Sites including nine churches, 22 mosques and 12 Sikh gurdwaras will receive £800,000, while a programme to take on hate crime will provide £1.5m to groups that challenge prejudice.
A review launched on Monday by the law commission will also consider widening the offence to include ageism, misogyny and misandry, or hatred towards men.
The UK reported a 17 per cent increase in hate crimes over the past year, with 94,098 incidents recorded by police, up from about 40,000 reported in 2012.
The increase is in part due to “certain events such as the EU referendum and the terrorist attacks” last year, the report said.
The government said Muslims were disproportionately the focus of hate crimes, with about 52 per cent of incidents aimed at the community.
“Hate crime goes directly against the long-standing British values of unity, tolerance and mutual respect – and I am committed to stamping this sickening behaviour out,” said Sajid Javid, the Home Secretary. “Our refreshed action plan sets out how we will tackle the root causes of prejudice and racism, support hate crime victims and ensure offenders face the full force of the law.”
Mr Javid said he had been the victim of hate crimes, even after taking office.
“I have been called a coconut, an Uncle Tom and much worse,” he wrote in a newspaper article.
“I was sent a ‘Punish a Muslim Day’ letter. No matter who you are, these attacks have a personal effect.”
Days earlier, a man pleaded guilty to sending such letters to mosques and Muslim public figures, including MPs, over summer.

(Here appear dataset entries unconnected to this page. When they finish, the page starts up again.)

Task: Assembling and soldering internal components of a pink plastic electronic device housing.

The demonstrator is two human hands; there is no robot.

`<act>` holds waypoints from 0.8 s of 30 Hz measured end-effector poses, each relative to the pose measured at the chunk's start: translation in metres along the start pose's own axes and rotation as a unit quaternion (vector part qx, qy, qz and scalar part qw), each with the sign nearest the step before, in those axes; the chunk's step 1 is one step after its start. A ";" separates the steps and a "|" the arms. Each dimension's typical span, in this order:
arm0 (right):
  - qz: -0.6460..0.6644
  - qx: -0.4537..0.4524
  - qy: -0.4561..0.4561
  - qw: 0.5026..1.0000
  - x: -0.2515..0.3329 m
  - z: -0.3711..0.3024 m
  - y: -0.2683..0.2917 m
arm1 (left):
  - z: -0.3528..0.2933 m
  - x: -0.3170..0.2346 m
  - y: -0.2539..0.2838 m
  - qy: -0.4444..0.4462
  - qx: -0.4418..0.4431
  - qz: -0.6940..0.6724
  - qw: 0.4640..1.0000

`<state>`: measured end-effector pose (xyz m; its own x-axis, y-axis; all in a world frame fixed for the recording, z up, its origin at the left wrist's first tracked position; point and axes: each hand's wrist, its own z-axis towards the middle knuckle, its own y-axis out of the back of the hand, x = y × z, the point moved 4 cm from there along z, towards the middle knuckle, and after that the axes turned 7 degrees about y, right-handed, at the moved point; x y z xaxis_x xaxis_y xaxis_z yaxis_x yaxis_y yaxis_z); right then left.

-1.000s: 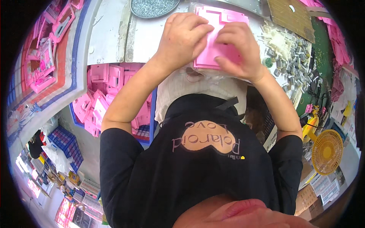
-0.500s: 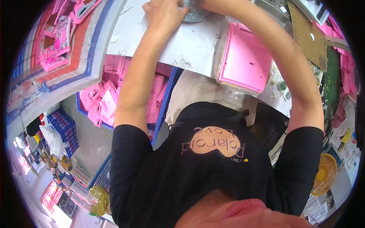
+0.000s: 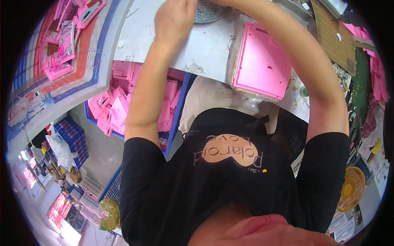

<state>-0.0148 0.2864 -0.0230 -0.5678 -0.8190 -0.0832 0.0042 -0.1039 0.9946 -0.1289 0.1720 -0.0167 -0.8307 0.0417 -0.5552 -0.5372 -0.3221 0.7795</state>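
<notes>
My left hand [image 3: 175, 17] reaches to the far side of the grey tabletop [image 3: 209, 49], next to a round metal dish of small parts [image 3: 207, 12]. Its fingertips run off the top edge, so what they hold is hidden. My right forearm [image 3: 287, 45] stretches over the table toward the same dish, and the right hand itself is cut off by the top edge. A pink plastic panel [image 3: 264, 65] lies flat on a clear bag at the near table edge, under my right forearm and touched by neither hand.
A blue crate of pink plastic parts [image 3: 123, 102] stands on the floor to my left. More pink parts lie on a striped surface [image 3: 61, 45] at far left. A brown perforated board [image 3: 332, 33] and small hardware sit at right. A yellow fan [image 3: 351, 190] is lower right.
One second ago both hands held the pink panel close in front of me. The panel now lies on the table, and both hands have moved away to the metal dish.
</notes>
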 end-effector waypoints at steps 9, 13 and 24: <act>-0.022 -0.032 0.019 0.999 0.007 0.004 -0.001 | -0.048 -0.056 -0.014 -0.004 0.087 -0.218 0.972; 0.030 -0.057 0.024 0.998 0.010 -0.014 0.028 | -0.052 -0.064 -0.024 0.030 0.090 -0.285 0.954; 0.302 -0.122 -0.158 0.932 -0.038 -0.238 0.071 | -0.052 -0.080 -0.031 -0.179 0.002 -0.178 0.967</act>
<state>0.2034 0.1759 0.0362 -0.6161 -0.5658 0.5480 0.5663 0.1654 0.8074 -0.0380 0.1293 -0.0117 -0.5890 0.4750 -0.6538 -0.7992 -0.2224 0.5585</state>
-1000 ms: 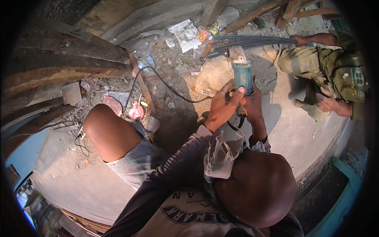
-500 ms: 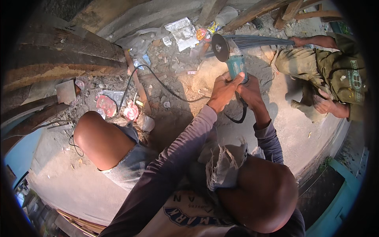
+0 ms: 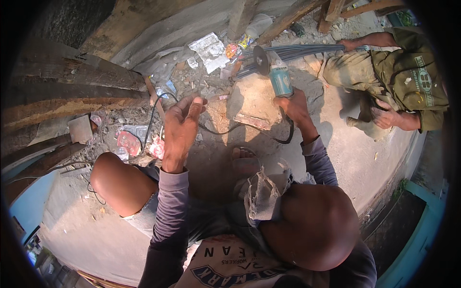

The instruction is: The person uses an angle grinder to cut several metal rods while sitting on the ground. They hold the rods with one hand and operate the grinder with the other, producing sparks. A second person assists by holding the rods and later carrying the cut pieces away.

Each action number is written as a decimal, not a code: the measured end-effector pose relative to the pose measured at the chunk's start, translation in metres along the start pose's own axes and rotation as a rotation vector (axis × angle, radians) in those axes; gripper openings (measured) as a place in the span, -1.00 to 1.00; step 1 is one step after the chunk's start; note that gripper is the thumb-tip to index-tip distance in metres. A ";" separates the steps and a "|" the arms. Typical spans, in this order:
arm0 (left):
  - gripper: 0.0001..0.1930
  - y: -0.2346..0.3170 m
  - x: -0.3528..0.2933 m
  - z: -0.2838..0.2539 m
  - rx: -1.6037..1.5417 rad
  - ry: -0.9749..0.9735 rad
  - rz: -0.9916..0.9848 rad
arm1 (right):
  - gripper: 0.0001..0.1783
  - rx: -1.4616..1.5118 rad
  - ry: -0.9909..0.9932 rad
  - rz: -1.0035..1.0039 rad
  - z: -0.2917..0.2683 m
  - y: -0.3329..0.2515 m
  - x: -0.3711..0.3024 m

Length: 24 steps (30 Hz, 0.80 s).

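Observation:
My right hand [image 3: 294, 106] grips the teal body of an angle grinder [image 3: 279, 79]. Its dark disc [image 3: 261, 59] meets a bundle of thin steel rods [image 3: 307, 49] that lies across the rubble at the top. My left hand [image 3: 182, 128] hangs in the air to the left, apart from the tool, fingers loose and holding nothing. The grinder's black cable [image 3: 269, 137] loops from the tool across the ground behind that hand. A flat stone block [image 3: 252, 103] lies under the grinder.
Another person [image 3: 403, 81] squats at the right, one hand [image 3: 346, 45] on the rods. Weathered timber beams [image 3: 67, 96] fill the left. Litter and wrappers [image 3: 134, 141] cover the rubble. My bare knee [image 3: 117, 182] and foot [image 3: 245, 161] rest on the concrete slab [image 3: 350, 158].
My left hand has let go of the grinder and moved left. My right hand alone has carried the grinder up until its disc reached the rods.

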<state>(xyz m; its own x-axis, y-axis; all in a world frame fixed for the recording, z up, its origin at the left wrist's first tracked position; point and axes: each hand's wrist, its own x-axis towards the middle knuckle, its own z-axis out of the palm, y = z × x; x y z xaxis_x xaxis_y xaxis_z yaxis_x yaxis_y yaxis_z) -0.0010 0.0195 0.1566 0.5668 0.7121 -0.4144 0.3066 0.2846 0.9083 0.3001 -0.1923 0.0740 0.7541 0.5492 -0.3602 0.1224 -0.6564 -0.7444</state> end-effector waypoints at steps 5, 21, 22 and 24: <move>-0.42 0.100 -0.013 -0.068 0.310 -0.025 0.207 | -0.48 -0.013 0.001 -0.098 -0.005 0.020 -0.002; -0.38 0.072 0.023 -0.122 0.705 -0.242 0.133 | -0.41 -0.169 -0.061 -0.065 0.014 0.004 0.000; -0.38 0.076 0.022 -0.121 0.759 -0.234 0.132 | -0.40 -0.172 -0.059 -0.072 0.014 0.006 0.002; -0.39 0.078 0.018 -0.121 0.796 -0.225 0.112 | -0.39 -0.178 -0.059 -0.085 0.012 0.009 0.004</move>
<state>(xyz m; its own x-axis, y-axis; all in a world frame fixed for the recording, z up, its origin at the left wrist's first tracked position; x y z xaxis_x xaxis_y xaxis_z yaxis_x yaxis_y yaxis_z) -0.0592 0.1324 0.2273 0.7396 0.5396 -0.4022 0.6400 -0.3791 0.6683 0.2965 -0.1897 0.0589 0.6980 0.6321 -0.3365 0.3002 -0.6849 -0.6639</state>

It is hoped the plan will encourage those more likely to be the targets of such crimes to recognise and report them, especially taxi drivers and door staff.
There are five types of hate crime under British law – race, religion, sexual orientation, transgender identity and disability.
The minister for communities, James Brokenshire, said the funding was aimed at solving underlying causes of prejudice.
Labour MP David Lammy tied the rise to political rhetoric, citing former foreign secretary Boris Johnson’s recent comments over the burqa.
"The extent to which hate crimes have risen in recent years is shameful. It comes from the very top. Divisive, xenophobic rhetoric from politicians and leaders trickles down into abuse and violence on our streets,” he said.
"It is no surprise that Islamophobic attacks on Muslim women who wear veils rose in the days following Boris Johnson’s 'letterbox' insult. Similarly, it is no coincidence that the type of anti-immigrant language used by some mainstream politicians has corresponded with spikes in hate crimes."